Jika sekiranya Rancangan Qanun Wali Nanggroe jadi di sahkan menjadi Qanun tentang Wali Nanggroe maka Aceh sudah bisa dikatakan sebagai Negeri Tiga Wali. Terlepas apakah wujud Wali Nanggroe akan lebih sesuai dengan semangat self-government atau hanya sesuai dengan semangat UUPA itu artinya Aceh sudah menjadi “Negeri Tiga Wali” karena ada tiga katagori wali yang akan menentukan corak keacehan. Tiga Wali itu adalah Wali Allah, Wali Al-Amr, dan Wali Nanggroe.
Wali Allah
Kiranya tidak terlalu berlebihan jika penyanyi Aceh, Rafly sampai pada potongan syair yang menegaskan bahwa Aceh adalah bumi tanoh aulia. Hanya saja, saya yakin kalau yang dimaksud oleh Rafly sebagai tanoh aulia itu lebih kaitannya dengan Wali Allah atau Waliullah. Dasarnya tentu sangat kuat baik secara teologis maupun secara antropologis.

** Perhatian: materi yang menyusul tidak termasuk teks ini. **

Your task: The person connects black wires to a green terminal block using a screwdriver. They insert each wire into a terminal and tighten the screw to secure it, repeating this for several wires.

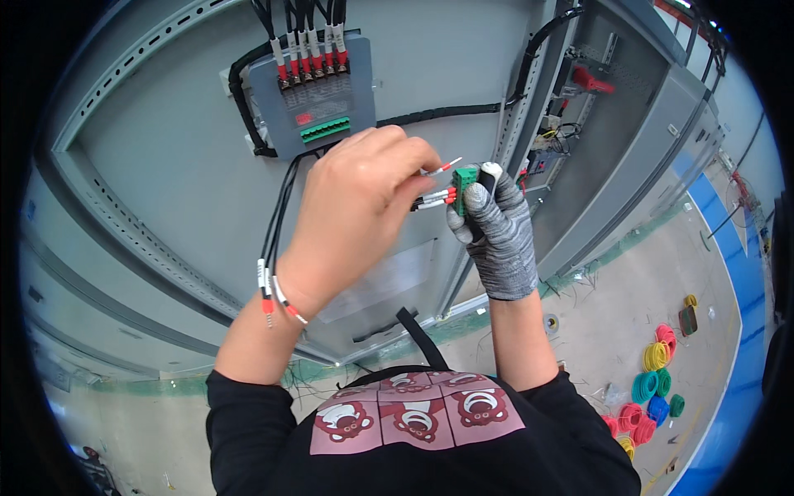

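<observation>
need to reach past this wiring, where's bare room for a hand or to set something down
For a hand: the grey panel between the slotted frame and the hanging black wires. To set down: floor between the green strip and the coiled cables. Crowded: the green connector, where the left hand, gloved right hand and red-tipped wires meet.

My left hand (356,190) is just left of my right hand (501,236), before the cabinet panel (438,66), with a wire (452,165) between its fingertips, the tip just beside the terminal plug (465,182) in my right hand, above the wires (435,199) in the plug's left side. Behind and above my left hand, a device (271,103) sits on the panel; hanging wires (283,198) end by my left wrist. Wire coils (656,356) lie on the floor (703,273), well off to my right.
</observation>
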`<state>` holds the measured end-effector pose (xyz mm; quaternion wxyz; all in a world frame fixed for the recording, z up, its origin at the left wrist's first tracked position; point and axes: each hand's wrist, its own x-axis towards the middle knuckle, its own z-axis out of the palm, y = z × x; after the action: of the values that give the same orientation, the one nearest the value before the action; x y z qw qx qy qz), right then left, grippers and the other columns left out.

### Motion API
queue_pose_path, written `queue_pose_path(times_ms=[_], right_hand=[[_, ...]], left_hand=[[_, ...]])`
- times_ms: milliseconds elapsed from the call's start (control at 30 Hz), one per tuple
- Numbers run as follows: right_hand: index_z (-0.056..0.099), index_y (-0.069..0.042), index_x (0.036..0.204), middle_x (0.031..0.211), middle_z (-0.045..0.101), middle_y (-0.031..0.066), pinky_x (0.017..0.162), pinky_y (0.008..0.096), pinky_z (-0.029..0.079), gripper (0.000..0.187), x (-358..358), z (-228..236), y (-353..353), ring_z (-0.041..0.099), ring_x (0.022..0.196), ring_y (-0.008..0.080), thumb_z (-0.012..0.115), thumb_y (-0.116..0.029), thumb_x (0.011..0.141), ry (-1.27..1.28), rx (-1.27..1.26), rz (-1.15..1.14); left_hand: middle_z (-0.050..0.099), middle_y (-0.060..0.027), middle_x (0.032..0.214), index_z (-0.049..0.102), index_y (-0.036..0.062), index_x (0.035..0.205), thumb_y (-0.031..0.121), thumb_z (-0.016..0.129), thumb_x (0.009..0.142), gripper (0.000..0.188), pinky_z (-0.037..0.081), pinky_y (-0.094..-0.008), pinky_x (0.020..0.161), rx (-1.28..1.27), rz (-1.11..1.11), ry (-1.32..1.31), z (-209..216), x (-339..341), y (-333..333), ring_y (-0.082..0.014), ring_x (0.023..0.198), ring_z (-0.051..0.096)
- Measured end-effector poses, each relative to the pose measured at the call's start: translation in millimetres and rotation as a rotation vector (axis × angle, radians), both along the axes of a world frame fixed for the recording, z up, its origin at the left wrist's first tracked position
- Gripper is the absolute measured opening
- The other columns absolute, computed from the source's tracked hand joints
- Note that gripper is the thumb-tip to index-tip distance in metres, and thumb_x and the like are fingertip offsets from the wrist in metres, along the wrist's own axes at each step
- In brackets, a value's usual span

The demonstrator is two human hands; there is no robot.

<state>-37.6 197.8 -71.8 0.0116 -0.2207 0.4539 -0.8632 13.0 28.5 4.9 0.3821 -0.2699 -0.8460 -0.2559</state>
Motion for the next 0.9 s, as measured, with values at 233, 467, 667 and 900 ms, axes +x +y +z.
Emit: queue_pose_path(times_ms=[233, 467, 667, 900], right_hand=[[0.063, -0.009, 0.103, 0.079, 0.065, 0.0022, 0.05, 0.0201, 0.046, 0.02, -7, -4, 0, 0.061, 0.062, 0.0107, 0.072, -0.02, 0.089, -0.044, -0.083, 0.074], [0.063, -0.007, 0.106, 0.083, 0.065, 0.0034, 0.051, 0.0217, 0.048, 0.023, -6, -7, 4, 0.062, 0.064, 0.0131, 0.072, -0.02, 0.089, -0.01, -0.028, 0.049], [0.062, -0.005, 0.107, 0.084, 0.065, 0.0052, 0.051, 0.0225, 0.047, 0.028, 0, -1, 1, 0.061, 0.065, 0.0138, 0.074, -0.022, 0.088, 0.015, 0.004, -0.041], [0.062, -0.004, 0.108, 0.084, 0.065, 0.0057, 0.051, 0.0232, 0.047, 0.029, 6, 3, -2, 0.061, 0.065, 0.0146, 0.074, -0.021, 0.088, 0.041, -0.012, -0.014]], left_hand=[[0.054, -0.0094, 0.076, 0.063, 0.0005, 0.088, -0.003, 0.064, 0.079, 0.01, 0.044, -0.0358, 0.065, -0.101, -0.124, -0.033, 6, -4, -12, -0.0262, 0.074, 0.054], [0.052, -0.0107, 0.078, 0.058, 0.0, 0.082, 0.002, 0.062, 0.082, 0.004, 0.044, -0.0401, 0.069, -0.156, -0.133, -0.037, 3, -4, -13, -0.0297, 0.079, 0.054], [0.054, -0.0113, 0.076, 0.057, -0.0009, 0.08, 0.002, 0.061, 0.082, 0.006, 0.044, -0.0395, 0.068, -0.096, -0.193, -0.074, 4, -8, -16, -0.0301, 0.078, 0.055], [0.053, -0.0091, 0.074, 0.06, -0.0024, 0.082, 0.003, 0.063, 0.082, 0.006, 0.043, -0.0339, 0.061, 0.034, -0.32, -0.244, 2, -14, -17, -0.0203, 0.067, 0.053]])
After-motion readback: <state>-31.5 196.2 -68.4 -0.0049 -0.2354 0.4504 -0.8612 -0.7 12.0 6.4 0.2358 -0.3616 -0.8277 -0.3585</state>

Hal itu bisa dimaklumi karena memang tradisi pemikiran Islam di Aceh dipenuhi dengan dialog-dialog kesufian dan pada saat yang sama banyak tokoh-tokoh agama di Aceh yang sangat akrab dengan tradisi kesufian. Meski diantara mereka saling berbeda pendapat atau aliran namun hampir semuanya menjadi pengikut dan bahkan menjadi pengembang tasauf baik untuk Aceh maupun keluar Aceh. Bahkan, beberapa Wali Songo kabarnya memiliki garis hubungan pendidikan atau bahkan hubungan keturunan dengan Aceh.

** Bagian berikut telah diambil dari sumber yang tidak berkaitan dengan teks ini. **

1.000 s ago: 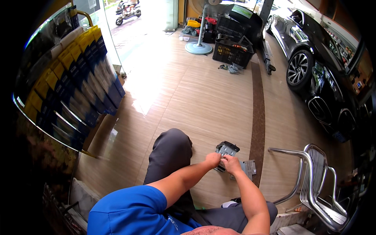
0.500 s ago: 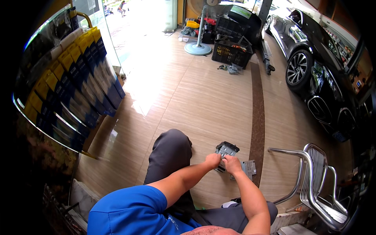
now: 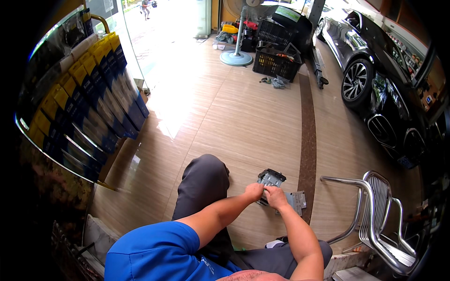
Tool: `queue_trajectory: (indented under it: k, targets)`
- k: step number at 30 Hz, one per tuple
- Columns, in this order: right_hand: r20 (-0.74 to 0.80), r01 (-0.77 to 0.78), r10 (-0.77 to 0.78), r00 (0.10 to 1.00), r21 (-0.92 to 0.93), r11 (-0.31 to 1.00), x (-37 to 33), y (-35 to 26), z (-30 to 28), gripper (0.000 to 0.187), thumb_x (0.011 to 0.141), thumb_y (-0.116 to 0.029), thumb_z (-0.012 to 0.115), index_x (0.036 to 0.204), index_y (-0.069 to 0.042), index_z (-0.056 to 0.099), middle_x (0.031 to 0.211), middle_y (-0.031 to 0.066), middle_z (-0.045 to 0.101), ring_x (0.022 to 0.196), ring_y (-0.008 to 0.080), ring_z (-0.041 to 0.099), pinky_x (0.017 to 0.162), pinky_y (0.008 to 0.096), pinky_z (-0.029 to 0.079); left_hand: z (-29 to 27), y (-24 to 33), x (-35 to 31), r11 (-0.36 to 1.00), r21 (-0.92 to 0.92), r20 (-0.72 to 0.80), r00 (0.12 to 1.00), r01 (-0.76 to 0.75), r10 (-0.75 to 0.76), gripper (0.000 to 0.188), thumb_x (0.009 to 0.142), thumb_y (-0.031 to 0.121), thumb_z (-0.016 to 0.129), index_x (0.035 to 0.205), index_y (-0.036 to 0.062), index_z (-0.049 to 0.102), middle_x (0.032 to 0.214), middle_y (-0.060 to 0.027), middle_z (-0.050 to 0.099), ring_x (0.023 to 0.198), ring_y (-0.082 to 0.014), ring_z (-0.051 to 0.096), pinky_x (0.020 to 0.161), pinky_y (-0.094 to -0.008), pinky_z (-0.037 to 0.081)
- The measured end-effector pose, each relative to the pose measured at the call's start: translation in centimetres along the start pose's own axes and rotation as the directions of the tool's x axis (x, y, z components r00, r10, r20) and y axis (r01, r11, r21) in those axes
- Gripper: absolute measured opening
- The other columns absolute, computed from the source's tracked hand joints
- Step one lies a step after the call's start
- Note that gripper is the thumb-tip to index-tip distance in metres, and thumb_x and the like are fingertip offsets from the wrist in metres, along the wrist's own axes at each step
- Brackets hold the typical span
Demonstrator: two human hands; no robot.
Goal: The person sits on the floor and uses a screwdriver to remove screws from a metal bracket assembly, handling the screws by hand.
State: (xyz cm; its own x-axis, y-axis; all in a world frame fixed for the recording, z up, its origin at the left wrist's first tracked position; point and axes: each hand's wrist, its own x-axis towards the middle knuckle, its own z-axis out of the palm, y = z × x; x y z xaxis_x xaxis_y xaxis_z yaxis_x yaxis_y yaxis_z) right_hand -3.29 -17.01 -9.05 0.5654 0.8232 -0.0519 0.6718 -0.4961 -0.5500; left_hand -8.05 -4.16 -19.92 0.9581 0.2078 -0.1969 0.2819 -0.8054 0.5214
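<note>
A boxy metal electronic unit (image 3: 272,179) with a black end rests on the tiled floor in front of me and looks like a car stereo. My left hand (image 3: 254,191) is closed at its near left edge. Right beside it, my right hand (image 3: 276,197) is closed too, thumb and fingers pinched together over the unit's near end. Whatever is between those fingers is too small to make out. Partly behind my right hand, a flat grey metal plate (image 3: 298,201) with slots lies on the floor.
A chrome chair (image 3: 375,210) stands at the right, with a black car (image 3: 384,93) beyond. Packaged goods hang on a rack (image 3: 84,98) at the left. Farther off are a pedestal fan (image 3: 236,57), black crates (image 3: 277,63) and a jack-like metal arm (image 3: 319,70).
My right hand has shifted slightly left, closer to my left hand. The unit and the plate stay in place. Outside, a distant person has changed posture.
</note>
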Motion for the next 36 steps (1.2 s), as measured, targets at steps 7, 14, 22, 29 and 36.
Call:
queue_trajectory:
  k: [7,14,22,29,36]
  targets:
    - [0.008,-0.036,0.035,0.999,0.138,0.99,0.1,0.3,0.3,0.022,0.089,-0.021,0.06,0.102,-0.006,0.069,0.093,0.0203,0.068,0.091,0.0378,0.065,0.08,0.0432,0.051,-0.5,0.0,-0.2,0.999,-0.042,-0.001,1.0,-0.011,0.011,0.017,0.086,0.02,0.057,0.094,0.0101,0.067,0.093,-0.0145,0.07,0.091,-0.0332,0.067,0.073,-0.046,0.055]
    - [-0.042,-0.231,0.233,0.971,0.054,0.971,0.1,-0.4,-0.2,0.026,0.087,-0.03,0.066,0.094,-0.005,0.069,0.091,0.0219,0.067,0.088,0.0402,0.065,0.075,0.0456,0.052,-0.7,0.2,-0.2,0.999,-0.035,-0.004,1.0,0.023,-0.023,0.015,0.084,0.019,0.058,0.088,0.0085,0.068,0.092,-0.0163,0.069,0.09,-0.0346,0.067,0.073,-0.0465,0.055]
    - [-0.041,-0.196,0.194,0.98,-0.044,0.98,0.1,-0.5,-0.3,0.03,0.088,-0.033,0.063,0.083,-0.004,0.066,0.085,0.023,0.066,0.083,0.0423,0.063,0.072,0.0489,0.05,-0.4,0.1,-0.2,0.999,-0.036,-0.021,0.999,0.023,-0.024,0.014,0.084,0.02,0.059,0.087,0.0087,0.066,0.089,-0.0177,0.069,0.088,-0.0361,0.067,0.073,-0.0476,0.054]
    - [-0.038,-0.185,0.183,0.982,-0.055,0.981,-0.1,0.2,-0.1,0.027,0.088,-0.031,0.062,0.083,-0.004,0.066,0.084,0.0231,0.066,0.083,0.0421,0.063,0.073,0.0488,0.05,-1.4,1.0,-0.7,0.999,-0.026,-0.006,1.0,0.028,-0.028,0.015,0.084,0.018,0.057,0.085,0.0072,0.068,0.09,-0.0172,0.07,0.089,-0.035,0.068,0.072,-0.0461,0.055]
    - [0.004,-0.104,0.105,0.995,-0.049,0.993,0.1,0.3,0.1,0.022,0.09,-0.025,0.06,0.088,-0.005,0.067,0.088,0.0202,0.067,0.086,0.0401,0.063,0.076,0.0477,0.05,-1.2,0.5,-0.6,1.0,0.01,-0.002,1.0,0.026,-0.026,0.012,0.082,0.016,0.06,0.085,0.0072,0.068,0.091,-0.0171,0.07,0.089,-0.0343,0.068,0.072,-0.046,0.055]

Hamzah Fansuri, Nurruddin Ar-Raniry, Syamsuddin As-Sumatrani, Syech Abdurrauf atau Syiah Kuala adalah beberapa diantara ulama besar di Aceh yang pernah ada di zaman keemasan kesultanan Aceh dan semuanya memiliki garis kesufian dengan masing-masing aliran tasaufnya sendiri. Jika Hamzah Fansuri lebih dikenal dengan faham Wahdatul Wujud maka Nurruddin Ar-Raniry lebih dikenal dengan faham Wahdatul Syuhud. Sedangkan Syech Abdurrauf yang juga dikenal dengan dengan gelar "Rajulu yusaawi uluufa rijaali" (Seorang laki-laki yang sama nilainya dengan beribu-ribu laki-laki) lebih dikenal dengan tarikat Syattariyah.
“Elit spiritual” di Aceh tentu saja tidak terbatas pada zaman kesultanan atau kerajaan. Banyak sekali ulama-ulama atau Tengku di Aceh yang alim dan bahkan dipandang sebagai aulia oleh masyarakat baik pada zaman perang melawan Belanda maupun hingga saat ini. Hampir semua ulama-ulama yang dihormati dan diikuti oleh masyarakat memiliki garis kesufian yang tentu saja sangat akrab dengan kaedah-kaedah kewalian. Tengku Ibrahim Woyla yang berpulang tahun lalu juga dikenal sebagai sosok Aulia Tuhan.
Jadi di Aceh Wali Allah tidak hanya hidup secara teologis dalam kajian dan pemikiran keislaman ulama di Aceh tapi juga secara antropologis bisa ditemukan sosoknya di Aceh, minimal dalam pengertian atau yang mendapat pengakuan dari masyarakat. Semua “elit spiritual” itu bukan hanya dipahami sebagai sosok yang memiliki kualitas spiritual saja melainkan juga sebagai sosok yang memainkan peran sosial hingga peran politik baik dalam konteks menjadi mitra sultan maupun dalam konteks sebagai pemimpin perlawanan atau hanya sebatas pemimpin non formal di masyarakat.